Maybe switching from KDE to another desktop environment. I am really frustrated, because the PC is barely usable for daily work, during a game I have no crashes, which is odd.
Thank you very much. I googled so much and read so many threads, but I was searching for the wrong topic. Sorry for creating a new post.
I applied the fix and test it out.
The same question was also already answered here:
I think so…it’s preventing it from low power at idle state or something like that? I’m hoping it works as I am doing a lot of guessing because it’s a bit of trial & error method when one doesn’t really know 100% what is causing the problem. A stab in the dark as they say!
So I was not at home yesterday, but today i had one crash, with a different report, but still a crash. I hope it was just a one time thing, but i will see tomorrow, where i will use the PC more.
Hello,
Today I have used the PC for a whole day, and it worked without issues.

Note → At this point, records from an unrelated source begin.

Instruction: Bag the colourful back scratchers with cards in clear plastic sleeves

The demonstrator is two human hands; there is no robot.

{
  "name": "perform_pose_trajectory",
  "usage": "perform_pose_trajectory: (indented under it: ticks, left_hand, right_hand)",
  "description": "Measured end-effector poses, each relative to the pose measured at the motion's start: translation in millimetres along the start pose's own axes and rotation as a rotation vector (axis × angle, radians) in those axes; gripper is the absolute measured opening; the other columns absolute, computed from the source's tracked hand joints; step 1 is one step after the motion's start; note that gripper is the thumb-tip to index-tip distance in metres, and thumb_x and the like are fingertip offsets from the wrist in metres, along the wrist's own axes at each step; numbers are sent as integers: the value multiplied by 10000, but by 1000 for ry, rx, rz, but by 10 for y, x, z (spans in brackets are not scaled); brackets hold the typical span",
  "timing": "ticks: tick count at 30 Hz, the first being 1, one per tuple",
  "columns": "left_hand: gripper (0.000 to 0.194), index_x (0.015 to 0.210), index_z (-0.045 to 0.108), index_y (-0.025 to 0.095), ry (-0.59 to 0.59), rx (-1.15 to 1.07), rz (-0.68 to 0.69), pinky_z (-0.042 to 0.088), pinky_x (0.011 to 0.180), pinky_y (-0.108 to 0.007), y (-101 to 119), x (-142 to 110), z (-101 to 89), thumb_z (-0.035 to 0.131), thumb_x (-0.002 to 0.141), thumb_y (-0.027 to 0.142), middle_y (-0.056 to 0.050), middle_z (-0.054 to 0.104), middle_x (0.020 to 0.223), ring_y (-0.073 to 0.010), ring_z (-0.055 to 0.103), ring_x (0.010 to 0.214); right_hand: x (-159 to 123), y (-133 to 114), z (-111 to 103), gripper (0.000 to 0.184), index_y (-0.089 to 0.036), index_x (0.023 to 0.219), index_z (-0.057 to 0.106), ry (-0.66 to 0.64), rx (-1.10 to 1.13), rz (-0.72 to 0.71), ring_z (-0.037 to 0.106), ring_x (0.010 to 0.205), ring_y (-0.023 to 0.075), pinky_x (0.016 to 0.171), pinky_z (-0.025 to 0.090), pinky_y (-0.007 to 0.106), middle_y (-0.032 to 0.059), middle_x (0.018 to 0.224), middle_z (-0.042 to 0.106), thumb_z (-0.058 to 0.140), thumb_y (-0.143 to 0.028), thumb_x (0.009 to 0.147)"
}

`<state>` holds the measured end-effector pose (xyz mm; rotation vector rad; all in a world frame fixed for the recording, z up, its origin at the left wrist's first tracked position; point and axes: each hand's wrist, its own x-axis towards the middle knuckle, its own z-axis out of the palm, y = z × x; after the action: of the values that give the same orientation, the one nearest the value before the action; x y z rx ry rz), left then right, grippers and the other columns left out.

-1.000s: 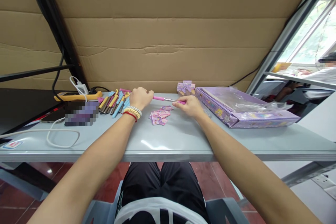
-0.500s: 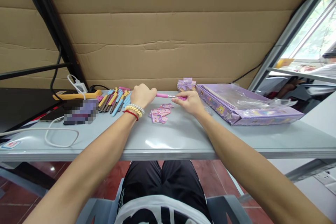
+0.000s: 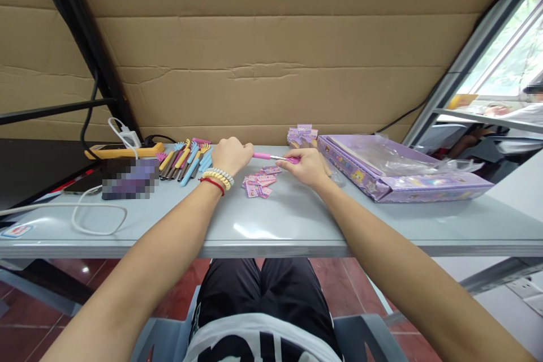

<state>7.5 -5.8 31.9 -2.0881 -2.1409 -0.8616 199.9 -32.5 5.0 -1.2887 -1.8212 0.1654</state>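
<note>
Pink stick [image 3: 262, 155] with a thin silvery middle section, held roughly level above the counter [image 3: 280, 237], spanning the gap between both hands. Left hand [image 3: 231, 156] closed in a loose fist around one end, that end hidden inside the grip; beige and grey coiled bands [image 3: 219, 175] plus a red cord [image 3: 213, 184] on its wrist. Right hand [image 3: 307, 166] narrow, thumb and fingers pinching the opposite pink end, part of it visible between them. Small pink-purple cards [image 3: 258, 183] in a loose overlapping pile on the counter, just below the stick in view, between the hands. Second bunch of purple packets [image 3: 302, 136] farther back, near the right hand, by the cardboard [image 3: 275, 39] backing. Purple box [image 3: 436, 188] to the right, clear plastic wrap [image 3: 399, 164] lying on it. Left side: row of pens [image 3: 186, 162] in yellow, blue, pink and dark colours, some with hand-shaped tops, lying near the left hand. Past them, a yellow item [image 3: 144, 151], can't tell what, plus white charger [image 3: 130, 137] and a blurred-out dark object [image 3: 131, 180]. White cable [image 3: 95, 232] loops toward the counter's front left.
</note>
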Motion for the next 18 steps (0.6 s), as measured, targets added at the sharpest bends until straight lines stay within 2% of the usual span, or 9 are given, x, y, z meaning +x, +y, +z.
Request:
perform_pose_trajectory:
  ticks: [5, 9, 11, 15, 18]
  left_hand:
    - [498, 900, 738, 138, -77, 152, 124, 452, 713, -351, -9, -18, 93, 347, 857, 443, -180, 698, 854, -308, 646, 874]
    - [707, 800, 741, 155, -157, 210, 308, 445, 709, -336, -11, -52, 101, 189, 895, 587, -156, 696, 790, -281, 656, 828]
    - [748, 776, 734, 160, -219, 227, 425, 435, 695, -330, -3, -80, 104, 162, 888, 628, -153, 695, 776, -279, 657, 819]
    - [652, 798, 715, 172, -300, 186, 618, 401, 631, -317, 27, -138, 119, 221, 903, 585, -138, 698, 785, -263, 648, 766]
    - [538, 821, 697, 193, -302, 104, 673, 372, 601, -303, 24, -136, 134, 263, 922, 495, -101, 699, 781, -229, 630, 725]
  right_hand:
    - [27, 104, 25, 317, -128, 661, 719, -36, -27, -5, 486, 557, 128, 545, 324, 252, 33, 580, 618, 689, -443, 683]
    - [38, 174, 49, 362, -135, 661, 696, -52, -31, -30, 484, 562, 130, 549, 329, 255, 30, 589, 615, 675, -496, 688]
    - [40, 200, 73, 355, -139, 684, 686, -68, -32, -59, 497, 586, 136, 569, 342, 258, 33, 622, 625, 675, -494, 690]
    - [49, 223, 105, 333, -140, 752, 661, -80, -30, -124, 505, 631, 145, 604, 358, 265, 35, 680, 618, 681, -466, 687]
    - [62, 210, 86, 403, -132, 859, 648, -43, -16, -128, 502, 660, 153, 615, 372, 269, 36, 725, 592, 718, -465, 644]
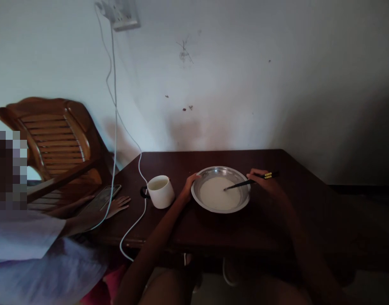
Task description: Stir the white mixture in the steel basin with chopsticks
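Though dim indoors, bowl (217, 173) on dark table (213, 231)

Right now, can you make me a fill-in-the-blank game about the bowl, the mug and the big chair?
1. The camera wearer's ____ hand holds the chopsticks.
2. From the wearer's view, the mug stands on the ____ side of the bowl.
3. The mug's handle is coloured ____.
4. The slatted brown chair looks made of ____.

Missing words: right; left; black; wood.
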The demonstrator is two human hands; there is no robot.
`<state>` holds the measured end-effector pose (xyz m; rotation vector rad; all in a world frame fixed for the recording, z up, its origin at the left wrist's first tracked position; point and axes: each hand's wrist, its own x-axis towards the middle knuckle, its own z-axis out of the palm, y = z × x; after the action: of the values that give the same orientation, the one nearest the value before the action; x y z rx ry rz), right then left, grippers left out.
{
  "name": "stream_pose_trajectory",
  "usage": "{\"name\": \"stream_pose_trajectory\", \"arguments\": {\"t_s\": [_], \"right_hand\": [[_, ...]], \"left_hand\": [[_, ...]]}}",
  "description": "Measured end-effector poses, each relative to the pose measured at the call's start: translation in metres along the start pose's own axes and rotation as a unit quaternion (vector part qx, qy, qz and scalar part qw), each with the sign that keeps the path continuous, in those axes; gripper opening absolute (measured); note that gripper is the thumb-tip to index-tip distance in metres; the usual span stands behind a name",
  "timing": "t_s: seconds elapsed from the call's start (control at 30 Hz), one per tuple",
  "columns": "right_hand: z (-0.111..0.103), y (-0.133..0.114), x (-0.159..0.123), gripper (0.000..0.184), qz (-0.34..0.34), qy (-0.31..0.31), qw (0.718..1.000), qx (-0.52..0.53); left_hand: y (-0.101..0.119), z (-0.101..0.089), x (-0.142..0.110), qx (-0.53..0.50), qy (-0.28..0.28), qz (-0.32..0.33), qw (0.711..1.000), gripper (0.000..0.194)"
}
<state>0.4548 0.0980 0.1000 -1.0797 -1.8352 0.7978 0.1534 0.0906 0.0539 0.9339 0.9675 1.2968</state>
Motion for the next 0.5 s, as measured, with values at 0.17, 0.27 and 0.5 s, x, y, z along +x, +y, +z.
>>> {"name": "stream_pose_trajectory", "arguments": {"t_s": [0.17, 0.27, 0.5], "right_hand": [[0.0056, -0.0052, -0.0012, 0.032, -0.05, -0.054, 0.997, -0.022], [0.0054, -0.0024, 0.0005, 0.034, -0.035, 0.012, 0.999, -0.034], [0.0049, -0.002, -0.0009, 0.029, -0.031, -0.067, 0.997, -0.011]], "left_hand": [[-0.0006, -0.0006, 0.0012, -0.008, 0.006, -0.002, 1.0, 0.025], [-0.0026, -0.002, 0.0023, -0.01, -0.002, -0.007, 1.0, 0.031], [-0.0042, -0.0041, 0.0027, -0.004, 0.005, -0.002, 1.0, 0.034]]}}
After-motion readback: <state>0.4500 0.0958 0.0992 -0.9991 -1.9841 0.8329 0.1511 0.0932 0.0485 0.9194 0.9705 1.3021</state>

amdgpu.ppfeaturemask=0xfff73fff
Works great. Thank you. The reduced version with:
amdgpu.ppfeaturemask=0xffff7fff
Which should just disable PP_GXOFF_MASK did not work for me. So thank you very much for your advice. I will add it as a permanent kernel parameter to my system.
One question still crosses my mind, why is my system not working without the parameter?
I will leave the thread open for another two weeks just to be certain.
It’s likely a UEFI Firmware Bios issue. Not all manufacturers do a great job to implement this. A Bios update may eventually fix this or a kernel update. There is nothing wrong with using kernel parameters to deal with these kinds of issues.